Land of the free... 
:wall:

nice scut btw!


----------



## Drachenjager (Aug 22, 2007)

Ted said:


> just be really careful..i have had them tear my vehicle apart looking for stuff.
> if the find any containers or things for collectiong they will assume you are doing it in th park.
> nothing you didnt know..just some very experienced advice


they can assume all they want ...


----------



## Ted (Aug 22, 2007)

Drachenjager said:


> they can assume all they want ...


its true..and has been my attitude all long all these years.
however..occasionally you can find yourself in a situation where they have full license to confiscate everything you have live and material for collecting if they choose, and the burden to prove that they werent illegally collected is upon the 
hapless individual.
i know that if the TPW gets a wild hair, they can be pretty ugly.

it almost happened to me.


----------



## Ted (Aug 22, 2007)

Canth said:


> We already went on the trip! I had a blast even though I didn't find much aside from scorpions, true spiders and millipedes. I got there after they found the Crotalus and didn't see any live ones myself. I didn't get many pics aside from terrain and a few random inverts. But I'll post what I have when I recooperate a bit.
> 
> Edit: Ted, we weren't in the actual park we were in a small town west of the park.


excellent..thats where the best stuff is anyhow.
I prefer langtry,Del rio, comstock, to that area..the flats seem to yield more.


----------



## Canth (Aug 23, 2007)

I stayed in Del Rio for a night, did some spot lighting for alterna and lepdidus. Only found a T in a hole in the rock face. I liked the terrain though, just wish I could have blacklighted a bit more.


----------



## M.F.Bagaturov (Aug 23, 2007)

Hey!

Nice pics, I believe Lelle likes the crotalids.
But there is the famous Big Bend tarantula - Aphonopelma moderatum?


----------



## crotaline (Aug 23, 2007)

*more pics*

Crotalus atrox











Mantis






Painted grasshoppers mating






Unknown






Lampropeltis getula splendida


----------



## crotaline (Aug 23, 2007)

*more pics*

Armored grashopper











Donkeys






Solfugid






Snake skeleton






Hypsiglena torquata 











Another Crotalus atrox






More pics coming soon


----------



## Crotalus (Aug 23, 2007)

Albino Hypsiglena or does it only look like one? 

Nice crots again!


----------



## crotaline (Aug 23, 2007)

Crotalus said:


> Albino Hypsiglena or does it only look like one?

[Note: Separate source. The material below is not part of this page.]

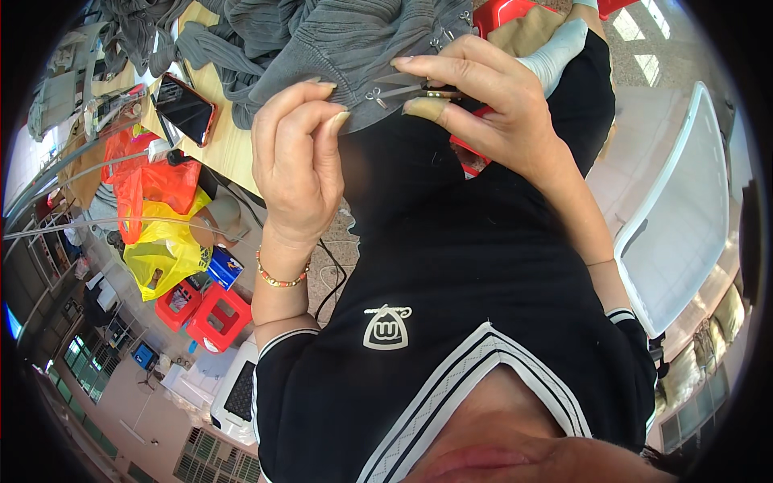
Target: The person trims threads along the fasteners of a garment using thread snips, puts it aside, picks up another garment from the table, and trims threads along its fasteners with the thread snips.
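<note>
My left hand point(299, 153) pinches the edge of a grey ribbed knit garment point(330, 60), thumb and fingertips drawn close together. Facing it, my right hand point(495, 109) curls its thumb and fingers around a small pair of thread snips point(439, 94), with dark and brass-coloured parts. Their grey blades point left toward the garment's edge. A small metal clasp or pin point(375, 95) sits on that edge between my two hands. More such metal pieces lie farther up the fabric. The garment drapes over my lap, and my right fingers partly hide the snips.
More grey knitwear point(153, 32) heaps on the pale wooden table point(213, 165) at the far left, beside a phone point(185, 109). Red and yellow plastic bags point(165, 253) hang below, near red stools point(217, 318). A white chair back point(676, 209) stands at right.
</note>
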A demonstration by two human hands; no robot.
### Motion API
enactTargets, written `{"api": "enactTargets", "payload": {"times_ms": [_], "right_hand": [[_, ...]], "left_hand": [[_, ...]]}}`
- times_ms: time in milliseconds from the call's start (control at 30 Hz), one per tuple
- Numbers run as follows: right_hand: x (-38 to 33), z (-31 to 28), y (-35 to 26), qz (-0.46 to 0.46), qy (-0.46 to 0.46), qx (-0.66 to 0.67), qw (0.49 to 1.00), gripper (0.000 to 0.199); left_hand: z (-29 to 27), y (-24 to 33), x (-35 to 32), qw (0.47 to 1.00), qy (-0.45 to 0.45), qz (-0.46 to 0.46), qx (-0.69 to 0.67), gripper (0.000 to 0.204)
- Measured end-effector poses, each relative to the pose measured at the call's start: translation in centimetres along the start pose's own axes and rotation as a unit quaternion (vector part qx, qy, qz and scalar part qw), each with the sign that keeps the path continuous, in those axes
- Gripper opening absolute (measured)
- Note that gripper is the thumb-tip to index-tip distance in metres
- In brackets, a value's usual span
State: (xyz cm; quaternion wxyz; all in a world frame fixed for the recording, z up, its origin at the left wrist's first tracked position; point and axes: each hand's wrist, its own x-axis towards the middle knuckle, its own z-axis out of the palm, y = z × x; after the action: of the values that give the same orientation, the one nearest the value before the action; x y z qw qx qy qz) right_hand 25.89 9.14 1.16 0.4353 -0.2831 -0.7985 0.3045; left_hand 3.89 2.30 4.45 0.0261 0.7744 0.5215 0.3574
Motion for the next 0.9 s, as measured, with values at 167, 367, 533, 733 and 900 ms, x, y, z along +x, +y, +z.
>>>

The light we were using has a blue tint to it, and it makes the colors seem more subdued than they actually were.  It was lighter than most I have seen, but not albino.


----------



## Mina (Aug 23, 2007)

Beautiful pictures!!!!  I would love to go on a trip out west and see a lot of that stuff myself.


----------



## GQ. (Aug 23, 2007)

It looks like you had fun out in Big Bend.  I'm not happy that I missed out on the trip.  Did you see any centipedes?


----------



## crotaline (Aug 23, 2007)

Unfortunately we did not see any pedes, although I still do have a lot more pics of other things that we did see.  I just need to get around to posting them all.


----------



## crotaline (Aug 23, 2007)

*a few more pics*

Horse lubber 






Robber fly 






View from our cabin






More to come


----------



## beetleman (Aug 23, 2007)

:clap: wow, awesome place,awesome pics! thanks for sharing,yeah keep em coming


----------



## Galapoheros (Aug 24, 2007)

Cool!  Thanks for the pics!  Everybody likes pics.  I'm thinking about going when it cools down a little to do some hiking around out there for a few days, maybe in Sept.  Unfortunately, herping is full blown illegal now in and out of the parks on the roads unless you're on private prop in TX.  I've heard they've already stopped allot of people on the roads at night looking for snakes.  I tried to make a run before it all went down and got lucky, but I bet they really enforce it next year.  Sure is nice and quiet out there.  I'm looking forward to it but don't like that drive at all.  If I don't go, that will be why.  Wow, just saw that weird looking beetle!  And that soli, I've never seen a dark one like that ....allot less hairy than the ones I've seen too.  Pretty cool stuff.


----------



## Skypainter (Aug 27, 2007)

Sure wish I could have gone.  Looks like a very sucessful trip.


----------



## Lindze (Aug 28, 2007)

Looks like a great trip  To bad it wasnt in July then i could have made it also  I know i've been envying those who have went the last couple years, sounds like fun


----------



## Texas Blonde (Sep 2, 2007)

Crotalus atrox.






Crotalus scutulatus.


----------